Information provided: Begin
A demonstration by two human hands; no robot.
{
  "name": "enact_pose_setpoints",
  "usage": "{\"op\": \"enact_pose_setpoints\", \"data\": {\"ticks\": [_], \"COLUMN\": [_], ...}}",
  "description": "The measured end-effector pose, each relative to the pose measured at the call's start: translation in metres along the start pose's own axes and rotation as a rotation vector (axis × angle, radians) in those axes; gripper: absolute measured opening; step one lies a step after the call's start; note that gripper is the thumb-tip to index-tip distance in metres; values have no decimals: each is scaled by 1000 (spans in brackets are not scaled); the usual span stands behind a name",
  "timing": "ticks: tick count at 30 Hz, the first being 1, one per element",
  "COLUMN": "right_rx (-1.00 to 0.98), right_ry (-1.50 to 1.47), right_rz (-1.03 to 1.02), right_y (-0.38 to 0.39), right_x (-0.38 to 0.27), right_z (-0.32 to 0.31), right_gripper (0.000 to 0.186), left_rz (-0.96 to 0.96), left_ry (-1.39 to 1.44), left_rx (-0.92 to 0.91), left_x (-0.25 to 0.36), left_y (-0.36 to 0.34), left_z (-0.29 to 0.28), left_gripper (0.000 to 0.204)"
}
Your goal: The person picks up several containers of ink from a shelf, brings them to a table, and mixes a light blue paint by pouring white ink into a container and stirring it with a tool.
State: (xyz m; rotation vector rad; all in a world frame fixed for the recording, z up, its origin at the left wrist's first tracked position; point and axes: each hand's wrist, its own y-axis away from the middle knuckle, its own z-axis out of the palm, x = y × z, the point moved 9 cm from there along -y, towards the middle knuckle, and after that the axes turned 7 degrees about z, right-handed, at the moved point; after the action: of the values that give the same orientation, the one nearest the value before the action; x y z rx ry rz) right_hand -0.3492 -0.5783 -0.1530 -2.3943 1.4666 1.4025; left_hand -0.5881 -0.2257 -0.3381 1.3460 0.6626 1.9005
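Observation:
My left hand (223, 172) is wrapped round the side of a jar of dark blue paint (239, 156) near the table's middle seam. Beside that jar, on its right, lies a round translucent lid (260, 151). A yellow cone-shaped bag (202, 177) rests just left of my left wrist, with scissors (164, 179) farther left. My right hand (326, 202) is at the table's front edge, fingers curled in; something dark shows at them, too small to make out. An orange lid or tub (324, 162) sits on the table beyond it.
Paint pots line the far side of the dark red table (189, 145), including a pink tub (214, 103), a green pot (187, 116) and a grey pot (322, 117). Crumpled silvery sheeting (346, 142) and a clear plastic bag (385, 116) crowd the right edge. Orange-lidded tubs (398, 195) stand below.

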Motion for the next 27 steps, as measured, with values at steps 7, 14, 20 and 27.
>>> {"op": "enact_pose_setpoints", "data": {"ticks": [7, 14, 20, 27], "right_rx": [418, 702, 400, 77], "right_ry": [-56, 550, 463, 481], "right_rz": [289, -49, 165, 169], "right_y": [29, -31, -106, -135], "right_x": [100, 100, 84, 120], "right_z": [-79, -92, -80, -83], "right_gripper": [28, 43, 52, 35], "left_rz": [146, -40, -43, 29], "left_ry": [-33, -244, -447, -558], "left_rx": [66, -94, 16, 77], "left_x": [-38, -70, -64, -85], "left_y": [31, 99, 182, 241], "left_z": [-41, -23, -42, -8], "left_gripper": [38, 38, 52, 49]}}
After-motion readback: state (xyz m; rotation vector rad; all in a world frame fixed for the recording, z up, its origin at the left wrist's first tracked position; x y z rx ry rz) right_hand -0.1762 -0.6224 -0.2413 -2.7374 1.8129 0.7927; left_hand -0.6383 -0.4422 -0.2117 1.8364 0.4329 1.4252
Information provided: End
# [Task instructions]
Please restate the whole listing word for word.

# [Solution for this exercise]
A demonstration by two human hands; no robot.
{
  "name": "enact_pose_setpoints",
  "usage": "{\"op\": \"enact_pose_setpoints\", \"data\": {\"ticks\": [_], \"COLUMN\": [_], ...}}",
  "description": "The measured end-effector pose, each relative to the pose measured at the call's start: translation in metres along the start pose's own axes and rotation as a rotation vector (axis × angle, radians) in those axes; gripper: absolute measured opening; step one lies a step after the call's start; note that gripper is the thumb-tip to index-tip distance in metres; values have no decimals: each is scaled by 1000 (spans in brackets are not scaled); the usual span stands behind a name",
  "timing": "ticks: tick count at 30 Hz, the first being 1, one per element",
  "COLUMN": "right_rx (-1.00 to 0.98), right_ry (-1.50 to 1.47), right_rz (-1.03 to 1.02), right_y (-0.38 to 0.39), right_x (-0.38 to 0.27), right_z (-0.32 to 0.31), right_gripper (0.000 to 0.186), left_rz (-0.96 to 0.96), left_ry (-1.39 to 1.44), left_rx (-0.92 to 0.91), left_x (-0.25 to 0.36), left_y (-0.36 to 0.34), left_z (-0.29 to 0.28), left_gripper (0.000 to 0.204)"
}
Your goal: The person picks up several containers of ink from a shelf, brings them to a table, and mixes a light blue paint by pouring white ink into a container and stirring it with a tool.
State: (xyz m; rotation vector rad; all in a world frame fixed for the recording, z up, its origin at the left wrist's first tracked position; point and axes: each hand's wrist, its own y-axis away from the middle knuckle, its own z-axis out of the palm, x = y × z, the point moved 9 cm from there along -y, towards the middle knuckle, and after that the axes turned 7 degrees about z, right-handed, at the moved point; after the action: of the values that give the same orientation, the one nearest the value before the action; x y z rx ry rz) right_hand -0.3492 -0.5783 -0.1530 -2.3943 1.4666 1.4025; left_hand -0.5881 -0.2257 -0.3381 1.3460 0.6626 1.9005
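Observation:
My left hand (223, 172) is wrapped round the side of a jar of dark blue paint (239, 156) near the table's middle seam. Beside that jar, on its right, lies a round translucent lid (260, 151). A yellow cone-shaped bag (202, 177) rests just left of my left wrist, with scissors (164, 179) farther left. My right hand (326, 202) is at the table's front edge, fingers curled in; something dark shows at them, too small to make out. An orange lid or tub (324, 162) sits on the table beyond it.
Paint pots line the far side of the dark red table (189, 145), including a pink tub (214, 103), a green pot (187, 116) and a grey pot (322, 117). Crumpled silvery sheeting (346, 142) and a clear plastic bag (385, 116) crowd the right edge. Orange-lidded tubs (398, 195) stand below.
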
Motion for the next 27 steps, as measured, with values at steps 7, 14, 20 and 27.
>>> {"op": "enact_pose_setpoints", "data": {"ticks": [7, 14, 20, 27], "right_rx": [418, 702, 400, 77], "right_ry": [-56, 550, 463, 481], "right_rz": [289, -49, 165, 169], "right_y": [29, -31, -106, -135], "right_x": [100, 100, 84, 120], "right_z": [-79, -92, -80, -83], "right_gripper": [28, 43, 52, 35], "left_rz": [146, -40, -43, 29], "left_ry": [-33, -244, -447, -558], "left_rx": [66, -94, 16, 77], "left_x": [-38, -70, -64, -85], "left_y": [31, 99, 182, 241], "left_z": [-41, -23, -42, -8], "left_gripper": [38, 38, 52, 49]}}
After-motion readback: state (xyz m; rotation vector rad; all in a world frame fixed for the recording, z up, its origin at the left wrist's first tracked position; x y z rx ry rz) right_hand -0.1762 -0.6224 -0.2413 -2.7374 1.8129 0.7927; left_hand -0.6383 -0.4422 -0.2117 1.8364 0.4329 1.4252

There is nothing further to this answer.